<南風>沖縄で飲む缶コーヒー

 わかるかな~。沖縄に行くとき羽田空港で缶コーヒーのジョージアを買うんだ。当たり前だけど120円の味なんだ。でも那覇空港に降り立って飲むジョージアは千円の味に跳ね上がるよ。さらに車を飛ばし、田舎の東風平に着いてジョージアを飲むと3千円のうまさに跳ね上がるんだ。うれしくて気分が高揚しているからかな。わからないだろうなあ、ずっと沖縄に住んでいるウチナーンチュには(笑い)。

 サトウキビ畑と住宅街が混在した細道を散歩しながら飲むジョージアは最高の味。またね、東風平の南風が私の顔と腕の肌に心地よく刺さるんだ。大人になって初めての沖縄で飛行機の窓から沖縄本島が見えたとき、私の体中の血が逆流してしびれた感覚だったよ。

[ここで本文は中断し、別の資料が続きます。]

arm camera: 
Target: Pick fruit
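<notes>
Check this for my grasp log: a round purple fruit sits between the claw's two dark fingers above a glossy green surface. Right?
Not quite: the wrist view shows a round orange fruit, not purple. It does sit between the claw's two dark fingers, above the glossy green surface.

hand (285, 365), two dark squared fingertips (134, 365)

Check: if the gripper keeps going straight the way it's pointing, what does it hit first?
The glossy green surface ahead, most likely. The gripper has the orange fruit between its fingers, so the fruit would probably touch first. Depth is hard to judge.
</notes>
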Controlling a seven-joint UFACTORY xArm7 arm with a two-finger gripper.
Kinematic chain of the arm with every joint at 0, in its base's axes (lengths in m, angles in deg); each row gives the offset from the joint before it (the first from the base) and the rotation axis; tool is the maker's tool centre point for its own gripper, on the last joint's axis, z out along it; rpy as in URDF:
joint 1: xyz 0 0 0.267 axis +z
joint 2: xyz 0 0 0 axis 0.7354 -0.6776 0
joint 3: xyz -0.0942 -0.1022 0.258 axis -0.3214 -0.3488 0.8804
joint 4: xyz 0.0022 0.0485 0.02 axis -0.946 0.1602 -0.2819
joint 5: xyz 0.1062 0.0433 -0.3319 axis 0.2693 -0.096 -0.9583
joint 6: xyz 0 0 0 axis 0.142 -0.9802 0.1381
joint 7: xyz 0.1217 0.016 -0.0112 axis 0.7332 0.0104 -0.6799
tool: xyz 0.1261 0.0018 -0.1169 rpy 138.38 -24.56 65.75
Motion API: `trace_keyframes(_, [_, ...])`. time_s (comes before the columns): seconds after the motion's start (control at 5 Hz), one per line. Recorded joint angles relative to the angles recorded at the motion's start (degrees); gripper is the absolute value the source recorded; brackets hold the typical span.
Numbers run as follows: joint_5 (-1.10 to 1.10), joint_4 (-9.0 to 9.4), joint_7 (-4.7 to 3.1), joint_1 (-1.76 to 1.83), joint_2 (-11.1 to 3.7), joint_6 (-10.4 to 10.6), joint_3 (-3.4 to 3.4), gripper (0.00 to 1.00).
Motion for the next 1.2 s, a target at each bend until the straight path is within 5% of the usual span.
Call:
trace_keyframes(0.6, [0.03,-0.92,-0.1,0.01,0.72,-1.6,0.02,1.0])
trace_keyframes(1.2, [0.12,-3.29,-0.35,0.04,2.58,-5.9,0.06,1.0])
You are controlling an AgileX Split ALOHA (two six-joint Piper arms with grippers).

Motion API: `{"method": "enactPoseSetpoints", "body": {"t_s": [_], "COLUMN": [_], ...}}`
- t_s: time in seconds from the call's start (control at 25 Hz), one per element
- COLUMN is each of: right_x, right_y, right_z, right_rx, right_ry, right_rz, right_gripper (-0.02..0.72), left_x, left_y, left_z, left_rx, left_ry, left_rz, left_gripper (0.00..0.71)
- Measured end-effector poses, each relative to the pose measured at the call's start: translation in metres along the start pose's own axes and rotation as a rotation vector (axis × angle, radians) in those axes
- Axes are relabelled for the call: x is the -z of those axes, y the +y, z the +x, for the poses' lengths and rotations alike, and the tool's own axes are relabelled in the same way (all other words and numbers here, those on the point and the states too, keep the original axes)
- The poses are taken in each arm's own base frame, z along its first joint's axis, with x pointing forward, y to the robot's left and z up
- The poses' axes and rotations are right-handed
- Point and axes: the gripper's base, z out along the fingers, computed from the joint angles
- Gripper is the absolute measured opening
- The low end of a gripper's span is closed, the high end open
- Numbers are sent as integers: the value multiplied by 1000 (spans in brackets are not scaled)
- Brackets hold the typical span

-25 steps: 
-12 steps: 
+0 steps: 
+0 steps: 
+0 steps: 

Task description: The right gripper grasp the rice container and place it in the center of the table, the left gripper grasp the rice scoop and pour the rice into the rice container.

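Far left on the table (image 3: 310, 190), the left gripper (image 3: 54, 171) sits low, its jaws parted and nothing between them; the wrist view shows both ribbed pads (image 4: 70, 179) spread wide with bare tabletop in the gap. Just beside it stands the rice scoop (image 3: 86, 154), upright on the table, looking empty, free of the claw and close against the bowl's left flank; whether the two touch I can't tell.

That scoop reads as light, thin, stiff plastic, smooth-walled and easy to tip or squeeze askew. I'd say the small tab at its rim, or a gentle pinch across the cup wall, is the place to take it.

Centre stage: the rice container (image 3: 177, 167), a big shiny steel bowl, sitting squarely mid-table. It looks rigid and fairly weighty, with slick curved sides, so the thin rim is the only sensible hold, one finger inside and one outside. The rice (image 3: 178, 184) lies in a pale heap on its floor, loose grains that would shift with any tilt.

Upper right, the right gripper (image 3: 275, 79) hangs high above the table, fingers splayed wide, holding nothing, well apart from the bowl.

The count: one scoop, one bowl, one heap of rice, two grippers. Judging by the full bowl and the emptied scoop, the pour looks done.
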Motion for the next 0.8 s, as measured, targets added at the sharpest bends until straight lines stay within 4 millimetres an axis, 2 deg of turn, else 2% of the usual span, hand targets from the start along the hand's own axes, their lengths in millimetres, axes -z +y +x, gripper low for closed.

沖縄に育ったウチナーンチュは沖縄にあるものは小さいときから接してるから何もかもが当たり前。アンダギーも豚料理もガジュマルも…、だからこの感覚はわからないだろうね。

 毎年、田舎に着くと父と母の両家の親戚を訪ね、一緒に門中のお墓参りをするんだ。母方のお墓参りをしたときのこと。座ってお線香を上げて、立ち上がったら頭に木の枝が当たり、びっくり。従姉(いとこ)が「進さん、シークヮーサーの木だよ。果実がたくさんなってるでしょ、引っこ抜いて食べたらおいしいよ」と。一口ほおばったら、「うまい」、感激、これが沖縄だよな。沖縄のウチナーンチュにわかってほしいのは自分たちの周りにある、あらゆるものの魅力を再認識してほしいね。

 私の趣味は沖縄。毎朝シークヮーサーを飲み、沖縄の新聞を読み、お酒はオリオンビールと泡盛、居酒屋の大半は沖縄料理屋、東京で会う沖縄県人は皆、親戚に近い感覚。つまり沖縄の匂いが大好き。沖縄で飲むジョージアコーヒー万歳! 沖縄の南風万歳!